Thomas Cueni wirkt gut gelaunt am Telefon. Der Geschäftsführer des Branchenverbands Interpharma ist nach seiner Kritik an der Durchsetzungsinitiative ein gefragter Mann. Während die Wirtschaft weitgehend schweigt, hat sich Cueni aus der Deckung gewagt: Er attackiert offen die SVP-Initiative, die einen Rechtsautomatismus in die Verfassung schreiben lassen will, wonach Menschen ohne Schweizer Pass schon bei kleinsten Vergehen aus dem Land geworfen werden.
«Die Initiative ist aus staats- und wirtschaftspolitischen Gründen hochproblematisch», begründet Cueni sein Engagement. «Wir schiessen uns damit in den eigenen Fuss, denn die geforderte strenge Auslegung würde zu einem Bruch mit europäischen Verträgen führen», sagt er. Ausschaffungen für kleinste Vergehen wie Falschangaben beim Kindergeld oder auch hohe Geschwindigkeitsüberschreitungen würden das Abkommen zur Personenfreizügigkeit und die europäische Menschenrechtskonvention verletzen.
«Wenn man Verträge nach Lust und Laune bricht, schafft dies einen gefährlichen Präzedenzfall.»
«Als Exportindustrie, die fast 99 Prozent unserer Produktion exportiert, sind wir darauf angewiesen, dass Vertragspartner sich an einmal abgeschlossene Verträge – Freihandels- oder Investitionsschutz-Abkommen – halten. Wenn man Verträge nach Lust und Laune bricht, schafft dies einen gefährlichen Präzedenzfall», so Cueni.
Gewaltenteilung wäre nicht mehr gewährleistet
Aus staatspolitischer Sicht lehnt er die Durchsetzungsinitiative ab, «weil sie Rechtsgrundsätze wie die Verhältnismässigkeit und Einzelfallabklärung ausser Kraft setzt und weil sie die seit über hundert Jahren etablierte Gewaltenteilung in der Schweiz beschädigt». Die Initiative hebelt das Parlament in der Gesetzgebung aus, da sie keinen Spielraum bei der Umsetzung zulässt – und die Gerichte, weil diese ohne Ausnahme ausländische Straftäter des Landes verweisen müssen – ungeachtet der Schwere des Vergehens und der Verwurzelung in der Schweiz.
Cueni spricht Klartext: Er attestiert der Initiative einen «ausländerfeindlichen Charakter», der das Image der Schweiz nachhaltig beschädigen könnte.
«Wir möchten zu dieser Initiative nicht Stellung nehmen.»
Stellungnahme Roche
Aber der Pharmavertreter ist weitgehend einsamer Mahner, zumindest unter Vertretern der Wirtschaft. Economiesuisse als oberster Wirtschaftsverband lehnt die Initiative zwar ab, tut das aber recht lustlos: Für eine Beteiligung an der Kampagne fehle das Geld. Der Gewerbeverband unter dem rechtslastigen Direktor Hans-Ulrich Bigler hat Stimmfreigabe beschlossen, FDP-Mann Bigler selber hat sich für die Initiative ausgesprochen. Allein der Industrieverband Swissmem beteiligt sich neben Interpharma an der Nein-Kampagne.

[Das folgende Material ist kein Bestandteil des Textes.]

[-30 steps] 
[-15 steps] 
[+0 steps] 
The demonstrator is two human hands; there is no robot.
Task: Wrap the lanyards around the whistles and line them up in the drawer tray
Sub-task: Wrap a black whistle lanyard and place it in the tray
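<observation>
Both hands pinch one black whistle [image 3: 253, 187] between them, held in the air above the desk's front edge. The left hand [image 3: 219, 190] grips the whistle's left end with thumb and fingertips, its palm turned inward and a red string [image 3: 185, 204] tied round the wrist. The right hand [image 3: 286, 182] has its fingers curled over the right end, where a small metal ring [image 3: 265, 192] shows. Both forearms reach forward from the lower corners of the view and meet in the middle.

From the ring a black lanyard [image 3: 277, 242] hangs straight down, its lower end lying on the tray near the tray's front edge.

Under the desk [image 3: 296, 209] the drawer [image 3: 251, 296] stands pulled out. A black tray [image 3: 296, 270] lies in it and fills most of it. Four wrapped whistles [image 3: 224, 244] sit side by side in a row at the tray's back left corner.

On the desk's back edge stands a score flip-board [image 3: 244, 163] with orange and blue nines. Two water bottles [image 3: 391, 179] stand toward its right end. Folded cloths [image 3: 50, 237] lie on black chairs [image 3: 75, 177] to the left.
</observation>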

Selbst jene Unternehmen, die Cueni vertritt, halten sich vornehm zurück. Novartis verweist auf Economiesuisse und teilt vage mit, Firmenvertreter hätten bei verschiedenen Gelegenheiten darauf hingewiesen, «dass die Kompatibilität von Initiativen mit internationalem Recht und geregelte Verhältnisse mit dem Ausland für den Wirtschaftsstandort Schweiz wichtig sind». Gänzlich abgemeldet aus der Debatte hat sich Roche: «Wir möchten von unserer Seite zu dieser Initiative nicht Stellung nehmen.»
Interpharma-Mann Cueni hat Verständnis für die Zurückhaltung: «Es ist durchaus normal, dass Verbandsvertreter sich stellvertretend für die Firmen engagieren.»

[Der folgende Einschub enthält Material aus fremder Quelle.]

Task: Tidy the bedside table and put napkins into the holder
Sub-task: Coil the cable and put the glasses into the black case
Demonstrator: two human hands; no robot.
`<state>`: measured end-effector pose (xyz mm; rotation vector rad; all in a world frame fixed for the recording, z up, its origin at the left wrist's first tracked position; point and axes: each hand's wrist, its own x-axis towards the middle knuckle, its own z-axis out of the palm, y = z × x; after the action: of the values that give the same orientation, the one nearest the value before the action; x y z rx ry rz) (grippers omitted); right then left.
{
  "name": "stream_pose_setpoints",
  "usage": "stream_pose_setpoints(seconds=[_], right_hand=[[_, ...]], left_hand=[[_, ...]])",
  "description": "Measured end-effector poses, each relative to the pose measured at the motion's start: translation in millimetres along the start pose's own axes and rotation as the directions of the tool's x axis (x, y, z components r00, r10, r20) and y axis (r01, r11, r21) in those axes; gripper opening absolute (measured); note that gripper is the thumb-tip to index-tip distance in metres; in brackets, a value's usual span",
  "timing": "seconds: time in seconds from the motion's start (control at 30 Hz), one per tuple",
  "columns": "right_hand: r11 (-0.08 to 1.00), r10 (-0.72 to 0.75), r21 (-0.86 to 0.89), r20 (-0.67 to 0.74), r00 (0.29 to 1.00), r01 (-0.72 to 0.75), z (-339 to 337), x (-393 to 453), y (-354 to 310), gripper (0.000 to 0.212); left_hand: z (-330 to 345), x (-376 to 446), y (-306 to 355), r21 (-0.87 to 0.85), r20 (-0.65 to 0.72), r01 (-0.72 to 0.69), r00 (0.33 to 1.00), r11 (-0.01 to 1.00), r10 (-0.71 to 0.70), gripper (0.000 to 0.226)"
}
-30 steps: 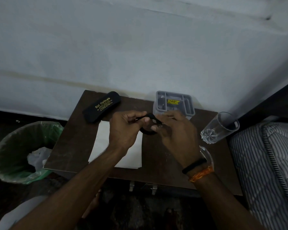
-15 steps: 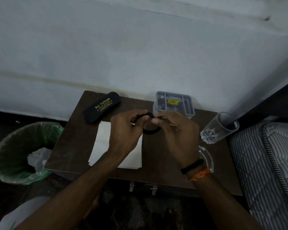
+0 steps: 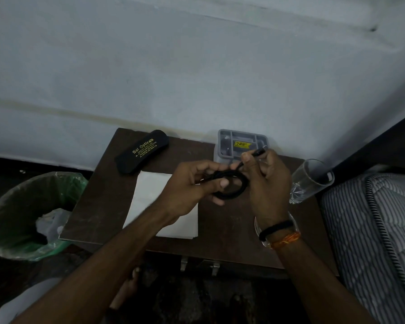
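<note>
Over the dark brown bedside table (image 3: 98, 206) both hands hold a coiled black cable (image 3: 237, 191). My left hand (image 3: 192, 188) grips the coil's left side. My right hand (image 3: 267, 183) pinches the cable's plug end up near the grey holder (image 3: 222, 148), a compartmented tray with a yellow sticker at the table's back edge. A stack of white napkins (image 3: 150, 192) lies flat on the table, partly under my left forearm. A black glasses case (image 3: 142, 151) with gold lettering rests at the back left.
A clear drinking glass (image 3: 311, 181) stands near the table's right edge. A bin with a green liner (image 3: 26, 213) sits on the floor to the left. A striped mattress (image 3: 379, 230) borders the right side. The wall runs behind the table.
My right hand has lifted the cable's plug end up and back toward the holder. The coil now hangs open between both hands.
</note>
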<state>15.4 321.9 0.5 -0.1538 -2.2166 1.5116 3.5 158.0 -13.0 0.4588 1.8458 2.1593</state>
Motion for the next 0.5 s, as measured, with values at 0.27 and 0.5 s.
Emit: stream_pose_setpoints(seconds=[0.27,0.5], right_hand=[[0.942,0.283,0.190,-0.012,0.959,-0.276,1,5,9,0.031],[0.869,-0.130,-0.454,0.172,0.976,0.196,-7,4,12,0.029]], left_hand=[[2,-2,-9,0.120,-0.116,0.019,0.993,0.993,-0.005,0.028],[0,-1,-8,0.153,-0.193,0.021,0.981,0.988,0.009,0.021]])
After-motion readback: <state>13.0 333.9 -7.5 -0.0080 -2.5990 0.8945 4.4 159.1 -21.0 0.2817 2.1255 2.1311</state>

Aufgeschreckt durch Umfrage
Cueni versichert, er spüre einen grossen Rückhalt in der Wirtschaft für seine Äusserungen. Dass sein Verband Mitte November letzten Jahres eine Umfrage veröffentlicht habe, die der Initiative eine Zweidrittelmehrheit bescheinigte, sei ein Weckruf für viele gewesen. Die erste Ernüchterung angesichts der deutlichen Zustimmung sei dem Glauben gewichen, die Geschicke noch ändern zu können.

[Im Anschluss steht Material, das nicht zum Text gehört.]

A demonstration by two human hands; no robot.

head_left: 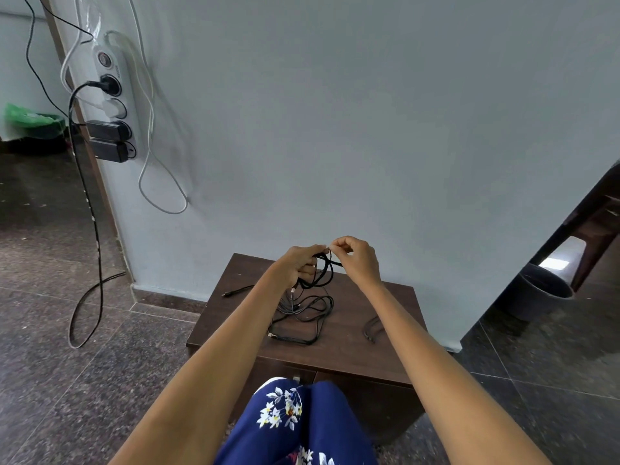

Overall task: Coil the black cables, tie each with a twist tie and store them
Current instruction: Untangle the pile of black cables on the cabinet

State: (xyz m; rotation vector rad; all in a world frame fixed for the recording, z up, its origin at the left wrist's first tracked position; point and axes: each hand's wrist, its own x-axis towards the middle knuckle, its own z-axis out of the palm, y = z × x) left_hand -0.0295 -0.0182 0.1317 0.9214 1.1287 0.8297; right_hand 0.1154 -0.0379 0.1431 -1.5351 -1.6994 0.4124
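Left hand point(297, 265) clenched on the coil point(322, 271), held above the cabinet point(352, 350). Right hand point(357, 260) pinches a thin tie point(329, 252) at the coil's 12 o'clock. Loose cables point(303, 313) on the top below; a small coil point(372, 328) at 3, a plug end point(236, 290) at 9. Power strip point(114, 105) on wall at 10; bin point(536, 293) at 3. Strip lettering unreadable.

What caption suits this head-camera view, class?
Left hand holds a coiled black cable while right hand pinches it, above loose black cables on a dark brown wooden cabinet.
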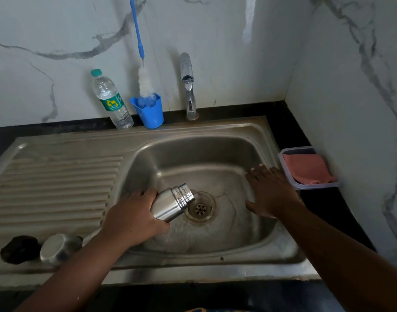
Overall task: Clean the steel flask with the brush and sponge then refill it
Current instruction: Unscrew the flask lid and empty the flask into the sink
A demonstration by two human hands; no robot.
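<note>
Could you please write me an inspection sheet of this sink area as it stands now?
Surface: stainless steel sink with ribbed drainboard; basin looks wet around the drain.
Job's things: open steel flask tilted, mouth toward the round drain; blue-handled bottle brush standing in a blue plastic cup; clear plastic water bottle beside it; orange sponge-like pad in a clear plastic tray.
Clutter: steel cap and black lid on the drainboard.
Hands: left hand grips the flask; right hand open, holding nothing.
Cables: nothing seen.
Surroundings: chrome tap, not running; marble-patterned walls.
</note>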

Cueni glaubt, dass es möglich ist, die Verhältnisse noch zu drehen: «Seit ein paar Wochen diskutiert man über die Schwächen der Initiative. Die Leute beginnen zu verstehen, was es bedeutet, wenn das Kind italienischer oder portugiesischer Einwanderer, die seit 40 Jahren in der Schweiz sind, wegen einer Bagatelle das Land verlassen muss.»